Fix PETSc tests in CI - Githubissues

matthewcarbone commented 2 years ago

@Chiffafox looks like I've got almost everything figure out on ubuntu-latest. However, the PETSc tests seem to be finishing with 100% success, but at the end they kinda randomly fail.

Would you mind verifying that these work locally for you?
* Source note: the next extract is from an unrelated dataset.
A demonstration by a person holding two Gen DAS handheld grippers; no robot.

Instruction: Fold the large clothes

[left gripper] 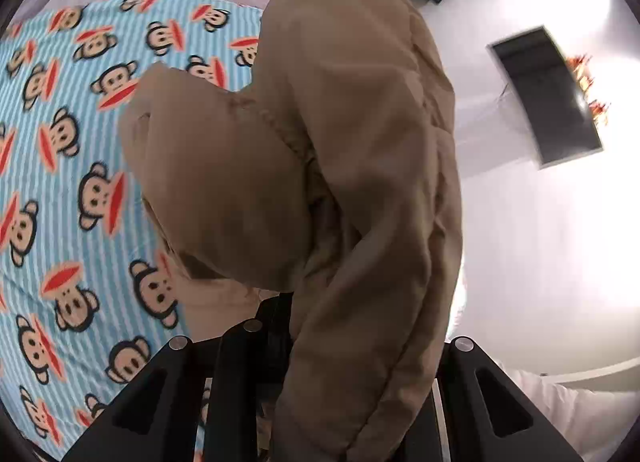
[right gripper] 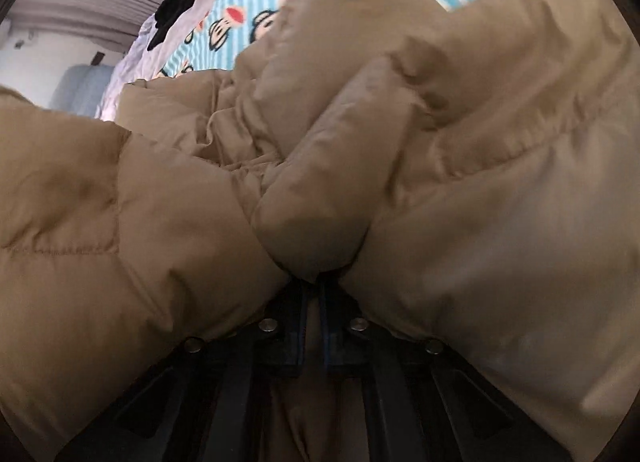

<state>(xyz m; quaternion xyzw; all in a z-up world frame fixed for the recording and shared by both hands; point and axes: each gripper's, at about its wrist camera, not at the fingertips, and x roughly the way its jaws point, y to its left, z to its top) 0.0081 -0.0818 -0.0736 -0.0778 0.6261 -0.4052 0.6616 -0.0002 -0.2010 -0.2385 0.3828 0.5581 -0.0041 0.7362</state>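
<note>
Tan jacket (right gripper: 460,165) hanging lifted over the monkey-print blanket (left gripper: 60,141) on the bed, right gripper (right gripper: 314,286) pinching a fold nearly closed, left gripper (left gripper: 288,314) draped by fabric, its grip impossible to tell.

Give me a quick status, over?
Both jaws shut on tan puffer jacket. Jacket lifted, bunched above monkey-print blanket. Nothing in the way.

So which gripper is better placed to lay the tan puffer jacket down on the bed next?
Probably left gripper: it holds the tan puffer jacket lifted over the monkey-print sheet. Right gripper pinches bunched fabric.
</note>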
Here's the action in question: https://github.com/x94carbone/GGCE/actions/runs/3246363273/jobs/5325016321.

matthewcarbone commented 2 years ago

Yeah I can't even get this to run locally, but that's probably my M1 not your tests!

(py3.9) > $ mpiexec -n 4 pytest -v -s --cov --cov-report xml --cov-append --with-mpi ggce/_tests/petsc/*.py                                               [±master ●]
======================================================================== test session starts =========================================================================
platform darwin -- Python 3.9.13, pytest-7.1.2, pluggy-1.0.0 -- /Users/mc/miniforge3/envs/py3.9/bin/python3.9
======================================================================== test session starts =========================================================================
platform darwin -- Python 3.9.13, pytest-7.1.2, pluggy-1.0.0 -- /Users/mc/miniforge3/envs/py3.9/bin/python3.9
cachedir: .pytest_cache
rootdir: /Users/mc/GitHub/GGCE
plugins: anyio-3.6.1, mpi-0.6, cov-3.0.0
collecting ... cachedir: .pytest_cache
rootdir: /Users/mc/GitHub/GGCE
plugins: anyio-3.6.1, mpi-0.6, cov-3.0.0
collecting ... ======================================================================== test session starts =========================================================================
platform darwin -- Python 3.9.13, pytest-7.1.2, pluggy-1.0.0 -- /Users/mc/miniforge3/envs/py3.9/bin/python3.9
======================================================================== test session starts =========================================================================
platform darwin -- Python 3.9.13, pytest-7.1.2, pluggy-1.0.0 -- /Users/mc/miniforge3/envs/py3.9/bin/python3.9
cachedir: .pytest_cache
rootdir: /Users/mc/GitHub/GGCE
plugins: anyio-3.6.1, mpi-0.6, cov-3.0.0
collecting ... cachedir: .pytest_cache
rootdir: /Users/mc/GitHub/GGCE
plugins: anyio-3.6.1, mpi-0.6, cov-3.0.0
collected 25 items
collected 25 items
collected 25 items

collected 25 items

ggce/_tests/petsc/test_hp_fint_petsc.py::test_zero_vs_tiny_T[p0]
ggce/_tests/petsc/test_hp_fint_petsc.py::test_zero_vs_tiny_T[p0]
ggce/_tests/petsc/test_hp_fint_petsc.py::test_zero_vs_tiny_T[p0] 2022-10-13 21:15:18 Predicted 4 generalized equations (agrees with analytic formula)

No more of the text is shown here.